Well if such conditions exist in at least half of the EU states, then surely Italy will be in the forefront of the defaulters. An index of vulnerability risk presented at the same conference placed Italy in 11th place out of twelve countries considered (with only Spain in a worse position), and had the following to say:
"The high vulnerability group includes three major continental European countries that all face a daunting fiscal and economic future: France , Italy, and Spain. Their poor Index scores can be attributed, in varying degrees, to severe demographics, lavish benefit formulas, early retirement, and heavy elder dependenceon pay-as-you-go public support. It is unclear whether they can change course without severe economic and social turmoil. Italy has scheduled big reductions in future pension benefits, but only after grandfathering nearly everyone old enough to vote. France and Spain have yet to initiate any significant reform of elder benefit programs.......Italy has scheduled deep cuts in future benefits that raise its public-burden rankingbut only at the expense of impoverishing its future elderly".

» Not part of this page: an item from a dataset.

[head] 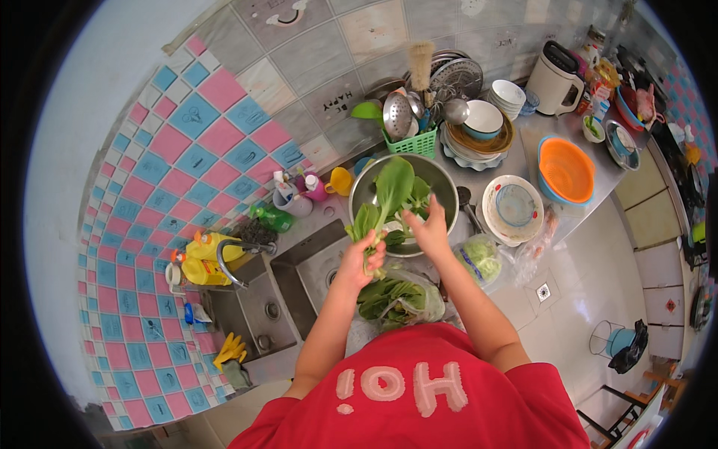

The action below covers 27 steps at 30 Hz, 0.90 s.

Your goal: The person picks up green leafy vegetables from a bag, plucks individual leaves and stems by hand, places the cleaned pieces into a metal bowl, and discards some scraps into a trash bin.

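Note:
My left hand (362, 261) grips a bunch of leafy greens (387, 193), likely bok choy, by the stem ends. Its leaves rise over a wide stainless steel bowl (449, 188). Over the bowl's near right side is my right hand (429, 230), thumb and fingers apart, with nothing plainly held. Loose green leaves (418, 193) are in the bowl, just beyond the right fingers; my hand and the bunch hide part of them. Closer to my body, a clear plastic bag (432, 297) holds more greens (392, 297).
A double steel sink (303, 269) with a curved faucet (230, 264) is on the left. To the right are a bagged light green vegetable (479, 261), stacked plates (488, 210) and an orange colander (566, 171). A green utensil basket (415, 147) stands behind the bowl.

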Available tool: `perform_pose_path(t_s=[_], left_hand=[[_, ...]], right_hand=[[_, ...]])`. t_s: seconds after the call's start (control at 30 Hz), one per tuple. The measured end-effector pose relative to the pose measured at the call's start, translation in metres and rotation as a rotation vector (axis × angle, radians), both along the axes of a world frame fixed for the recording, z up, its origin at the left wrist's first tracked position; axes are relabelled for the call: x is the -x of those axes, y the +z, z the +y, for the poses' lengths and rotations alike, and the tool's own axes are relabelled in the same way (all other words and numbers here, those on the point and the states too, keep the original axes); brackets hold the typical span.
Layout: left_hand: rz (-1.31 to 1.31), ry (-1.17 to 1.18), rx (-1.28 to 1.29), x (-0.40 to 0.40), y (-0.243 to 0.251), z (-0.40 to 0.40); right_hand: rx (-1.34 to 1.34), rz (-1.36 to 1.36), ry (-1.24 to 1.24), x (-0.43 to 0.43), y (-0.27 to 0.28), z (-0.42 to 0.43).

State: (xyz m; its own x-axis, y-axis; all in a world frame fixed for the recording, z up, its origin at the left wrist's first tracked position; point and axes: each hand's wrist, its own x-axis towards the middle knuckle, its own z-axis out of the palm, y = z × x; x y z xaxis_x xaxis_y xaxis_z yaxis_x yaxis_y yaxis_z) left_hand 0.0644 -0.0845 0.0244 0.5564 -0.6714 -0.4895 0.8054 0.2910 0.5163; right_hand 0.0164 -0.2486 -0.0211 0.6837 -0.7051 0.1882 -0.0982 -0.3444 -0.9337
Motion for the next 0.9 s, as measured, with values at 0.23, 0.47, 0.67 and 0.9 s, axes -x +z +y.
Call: perform_pose_path(t_s=[0.23, 0.47, 0.67, 0.9], left_hand=[[0.033, -0.301, -0.076, 0.003, -0.004, 0.033], [-0.119, -0.297, -0.212, 0.007, 0.011, 0.035], [-0.120, -0.141, -0.186, 0.016, 0.014, 0.046], [-0.082, -0.109, -0.164, 0.013, 0.008, 0.051]], right_hand=[[-0.009, -0.021, 0.469, -0.004, 0.081, -0.058], [0.092, -0.104, 0.399, -0.026, 0.043, -0.054], [-0.538, -0.058, 0.034, -0.042, 0.021, -0.061], [-0.977, -0.086, 0.442, -0.026, 0.054, -0.036]])
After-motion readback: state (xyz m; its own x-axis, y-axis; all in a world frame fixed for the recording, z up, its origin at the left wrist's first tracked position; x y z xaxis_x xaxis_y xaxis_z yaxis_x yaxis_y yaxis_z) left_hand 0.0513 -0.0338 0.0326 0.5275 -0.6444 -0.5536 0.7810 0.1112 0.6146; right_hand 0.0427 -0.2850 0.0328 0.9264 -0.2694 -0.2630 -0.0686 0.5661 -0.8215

And it isn't only on public debt and ageing that Italy scores badly: productivity improvements are notoriously amongst the lowest in the EU, uptake on the internet (unlike the mobile phone) is comparatively low, and where oh, where are all the Italian bloggers?
At another conference - this time on demography and replacement migration - held by the UN, it was argued that maintaining the 1995 dependency ratio in Italy means:
"A total of 120 million immigrants between 1995 and 2050 would be required to maintain this constant ratio, yielding an overall average of 2.2 million immigrants per year. The resultant population of Italy in 2050 under this scenario would be 194 million, more than three times the size of the 1995 Italian population. Of this population,153 million, or 79 per cent, would be post-1995 immigrants or their descendants."
Obviously immigration on such a scale is impossible to conceive of, but remember this was considered what was needed to maintain the relatively favourable conditions of recent years (when, I will remind you Italy has gotten itself into debt to the tune of over 100% of GDP). But this was assuming the rest of the world would remain the same, which we can now clearly see will not be the case. The rise of China and India means that global realingnment is about to happen, and this will worsen Italy's problems not improve them.
So, summing up, this is why Parmalat is more than just a scandal: it is a symbol of a society whose way of doing things has run into deep trouble. Reforming Italy was and should have been possible in the heady days of the 80's and 90's with a relatively young and stable society and the wind behind them. That todays Italians are ready, willing and able to do now what they have not had the strength to do before seems unconvincing to say the least. So I leave you with one thought: this last year the Italian economy struggled to achieve a growth rate of under 1%, are we witnessing the end of economic growth Italian style. Is what we have lying out there in front year after year of negative growth (or contraction) as a declining labour force, sub par productivity and increasing taxation of those in employment make job creation an ever more difficult process? Will young Italians one day be forced to leave their country in search of work to support their parents and grandparents just like those Bulgarians we presently have in our midst?